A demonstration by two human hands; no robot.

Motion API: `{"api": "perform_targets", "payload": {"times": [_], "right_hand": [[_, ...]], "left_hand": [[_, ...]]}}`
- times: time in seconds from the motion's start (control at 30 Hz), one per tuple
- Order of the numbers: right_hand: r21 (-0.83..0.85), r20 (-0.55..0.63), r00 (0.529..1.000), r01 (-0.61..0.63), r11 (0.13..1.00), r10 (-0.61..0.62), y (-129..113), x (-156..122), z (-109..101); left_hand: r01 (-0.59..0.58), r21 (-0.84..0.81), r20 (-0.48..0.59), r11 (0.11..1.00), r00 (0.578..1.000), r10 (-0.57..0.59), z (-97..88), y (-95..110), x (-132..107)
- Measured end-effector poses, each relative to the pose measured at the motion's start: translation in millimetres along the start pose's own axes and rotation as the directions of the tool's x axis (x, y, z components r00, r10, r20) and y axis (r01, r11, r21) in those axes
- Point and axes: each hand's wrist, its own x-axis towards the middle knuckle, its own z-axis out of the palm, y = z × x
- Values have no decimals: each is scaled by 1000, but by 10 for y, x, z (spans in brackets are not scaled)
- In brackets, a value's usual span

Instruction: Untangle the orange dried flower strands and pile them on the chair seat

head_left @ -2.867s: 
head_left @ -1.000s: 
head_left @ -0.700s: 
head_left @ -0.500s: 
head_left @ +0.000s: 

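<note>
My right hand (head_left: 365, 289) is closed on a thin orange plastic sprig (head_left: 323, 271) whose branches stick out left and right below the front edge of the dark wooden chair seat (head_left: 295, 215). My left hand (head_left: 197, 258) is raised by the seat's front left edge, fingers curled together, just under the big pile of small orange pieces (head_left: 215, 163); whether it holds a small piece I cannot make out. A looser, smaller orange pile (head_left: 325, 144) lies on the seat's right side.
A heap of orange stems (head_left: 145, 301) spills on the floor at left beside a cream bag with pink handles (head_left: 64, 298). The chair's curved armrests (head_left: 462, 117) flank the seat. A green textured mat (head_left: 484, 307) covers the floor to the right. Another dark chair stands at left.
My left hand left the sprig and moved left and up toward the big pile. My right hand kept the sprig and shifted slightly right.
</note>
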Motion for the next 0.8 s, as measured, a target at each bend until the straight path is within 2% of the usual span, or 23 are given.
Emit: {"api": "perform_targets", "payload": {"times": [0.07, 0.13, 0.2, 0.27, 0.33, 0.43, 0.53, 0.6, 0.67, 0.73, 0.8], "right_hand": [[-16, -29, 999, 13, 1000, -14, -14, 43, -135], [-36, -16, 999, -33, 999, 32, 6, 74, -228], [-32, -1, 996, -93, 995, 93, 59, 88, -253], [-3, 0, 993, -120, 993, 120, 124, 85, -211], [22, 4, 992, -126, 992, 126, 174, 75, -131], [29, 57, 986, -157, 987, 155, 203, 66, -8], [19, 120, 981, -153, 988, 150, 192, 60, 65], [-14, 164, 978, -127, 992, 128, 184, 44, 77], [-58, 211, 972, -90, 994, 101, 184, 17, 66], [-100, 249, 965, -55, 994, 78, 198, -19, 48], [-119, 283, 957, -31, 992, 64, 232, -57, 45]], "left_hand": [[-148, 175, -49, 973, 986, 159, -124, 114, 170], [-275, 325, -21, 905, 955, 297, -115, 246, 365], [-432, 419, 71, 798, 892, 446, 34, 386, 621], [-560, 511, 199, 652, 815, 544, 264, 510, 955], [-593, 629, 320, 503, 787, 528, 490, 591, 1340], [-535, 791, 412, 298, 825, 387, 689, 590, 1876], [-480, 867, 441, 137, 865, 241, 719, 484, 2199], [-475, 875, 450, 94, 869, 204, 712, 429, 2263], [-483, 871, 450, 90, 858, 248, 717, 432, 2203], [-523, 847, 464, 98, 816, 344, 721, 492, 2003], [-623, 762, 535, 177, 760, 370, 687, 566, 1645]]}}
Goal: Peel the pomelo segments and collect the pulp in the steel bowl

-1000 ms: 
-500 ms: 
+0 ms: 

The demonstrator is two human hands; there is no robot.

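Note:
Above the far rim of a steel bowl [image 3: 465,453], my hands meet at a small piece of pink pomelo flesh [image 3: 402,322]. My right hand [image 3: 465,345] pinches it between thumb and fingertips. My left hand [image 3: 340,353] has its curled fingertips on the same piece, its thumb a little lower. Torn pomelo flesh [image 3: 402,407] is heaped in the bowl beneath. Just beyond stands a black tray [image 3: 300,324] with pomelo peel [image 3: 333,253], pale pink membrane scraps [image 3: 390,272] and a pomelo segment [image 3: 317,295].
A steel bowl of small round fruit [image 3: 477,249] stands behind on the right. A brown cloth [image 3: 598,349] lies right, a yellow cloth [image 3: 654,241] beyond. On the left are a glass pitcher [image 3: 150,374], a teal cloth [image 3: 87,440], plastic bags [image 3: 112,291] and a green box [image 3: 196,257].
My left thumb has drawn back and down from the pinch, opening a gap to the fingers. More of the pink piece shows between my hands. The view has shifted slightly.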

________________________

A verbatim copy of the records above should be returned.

A demonstration by two human hands; no robot.

Motion API: `{"api": "perform_targets", "payload": {"times": [_], "right_hand": [[_, ...]], "left_hand": [[_, ...]]}}`
- times: time in seconds from the motion's start (control at 30 Hz), one per tuple
- Order of the numbers: right_hand: r21 (-0.83..0.85), r20 (-0.55..0.63), r00 (0.529..1.000), r01 (-0.61..0.63), r11 (0.13..1.00), r10 (-0.61..0.62), y (-129..113), x (-156..122), z (-109..101); left_hand: r01 (-0.59..0.58), r21 (-0.84..0.81), r20 (-0.48..0.59), r11 (0.11..1.00), r00 (0.578..1.000), r10 (-0.57..0.59), z (-97..88), y (-95..110), x (-132..107)
- Measured end-effector poses, each relative to the pose measured at the motion's start: translation in millimetres along the start pose's own axes and rotation as the directions of the tool's x axis (x, y, z components r00, r10, r20) and y axis (r01, r11, r21) in those axes
- Point and axes: each hand's wrist, its own x-axis towards the middle knuckle, its own z-axis out of the palm, y = z × x
- Values have no decimals: each is scaled by 1000, but by 10 for y, x, z (spans in brackets are not scaled)
- In brackets, a value's usual span

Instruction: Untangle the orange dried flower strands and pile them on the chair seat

head_left @ -2.867s: 
head_left @ -1.000s: 
head_left @ -0.700s: 
head_left @ -0.500s: 
head_left @ +0.000s: 

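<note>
My right hand (head_left: 365, 289) is closed on a thin orange plastic sprig (head_left: 323, 271) whose branches stick out left and right below the front edge of the dark wooden chair seat (head_left: 295, 215). My left hand (head_left: 197, 258) is raised by the seat's front left edge, fingers curled together, just under the big pile of small orange pieces (head_left: 215, 163); whether it holds a small piece I cannot make out. A looser, smaller orange pile (head_left: 325, 144) lies on the seat's right side.
A heap of orange stems (head_left: 145, 301) spills on the floor at left beside a cream bag with pink handles (head_left: 64, 298). The chair's curved armrests (head_left: 462, 117) flank the seat. A green textured mat (head_left: 484, 307) covers the floor to the right. Another dark chair stands at left.
My left hand left the sprig and moved left and up toward the big pile. My right hand kept the sprig and shifted slightly right.
</note>
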Motion for the next 0.8 s, as measured, a target at each bend until the straight path is within 2% of the usual span, or 23 are given.
Emit: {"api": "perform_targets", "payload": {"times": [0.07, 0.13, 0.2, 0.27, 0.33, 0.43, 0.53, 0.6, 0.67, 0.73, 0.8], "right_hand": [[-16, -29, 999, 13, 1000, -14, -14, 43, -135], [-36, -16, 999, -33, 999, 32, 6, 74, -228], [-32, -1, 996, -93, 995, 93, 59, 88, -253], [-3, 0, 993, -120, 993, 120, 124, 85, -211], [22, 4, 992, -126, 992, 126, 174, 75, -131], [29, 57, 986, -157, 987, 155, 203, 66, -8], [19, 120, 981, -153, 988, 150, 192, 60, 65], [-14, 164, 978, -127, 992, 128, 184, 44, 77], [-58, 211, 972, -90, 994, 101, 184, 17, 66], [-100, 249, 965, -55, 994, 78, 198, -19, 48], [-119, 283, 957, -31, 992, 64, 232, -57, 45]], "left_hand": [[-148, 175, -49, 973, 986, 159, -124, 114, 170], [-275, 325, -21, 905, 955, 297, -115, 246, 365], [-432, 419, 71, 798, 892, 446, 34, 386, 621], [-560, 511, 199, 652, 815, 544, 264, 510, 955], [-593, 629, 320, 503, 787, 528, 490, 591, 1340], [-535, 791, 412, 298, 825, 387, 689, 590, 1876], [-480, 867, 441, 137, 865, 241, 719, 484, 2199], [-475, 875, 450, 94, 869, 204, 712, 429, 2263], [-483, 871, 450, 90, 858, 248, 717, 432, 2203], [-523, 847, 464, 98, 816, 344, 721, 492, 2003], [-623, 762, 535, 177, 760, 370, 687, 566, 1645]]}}
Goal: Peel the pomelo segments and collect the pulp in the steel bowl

-1000 ms: 
-500 ms: 
+0 ms: 

The demonstrator is two human hands; there is no robot.

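Note:
Above the far rim of a steel bowl [image 3: 465,453], my hands meet at a small piece of pink pomelo flesh [image 3: 402,322]. My right hand [image 3: 465,345] pinches it between thumb and fingertips. My left hand [image 3: 340,353] has its curled fingertips on the same piece, its thumb a little lower. Torn pomelo flesh [image 3: 402,407] is heaped in the bowl beneath. Just beyond stands a black tray [image 3: 300,324] with pomelo peel [image 3: 333,253], pale pink membrane scraps [image 3: 390,272] and a pomelo segment [image 3: 317,295].
A steel bowl of small round fruit [image 3: 477,249] stands behind on the right. A brown cloth [image 3: 598,349] lies right, a yellow cloth [image 3: 654,241] beyond. On the left are a glass pitcher [image 3: 150,374], a teal cloth [image 3: 87,440], plastic bags [image 3: 112,291] and a green box [image 3: 196,257].
My left thumb has drawn back and down from the pinch, opening a gap to the fingers. More of the pink piece shows between my hands. The view has shifted slightly.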

That concludes the output for this exercise.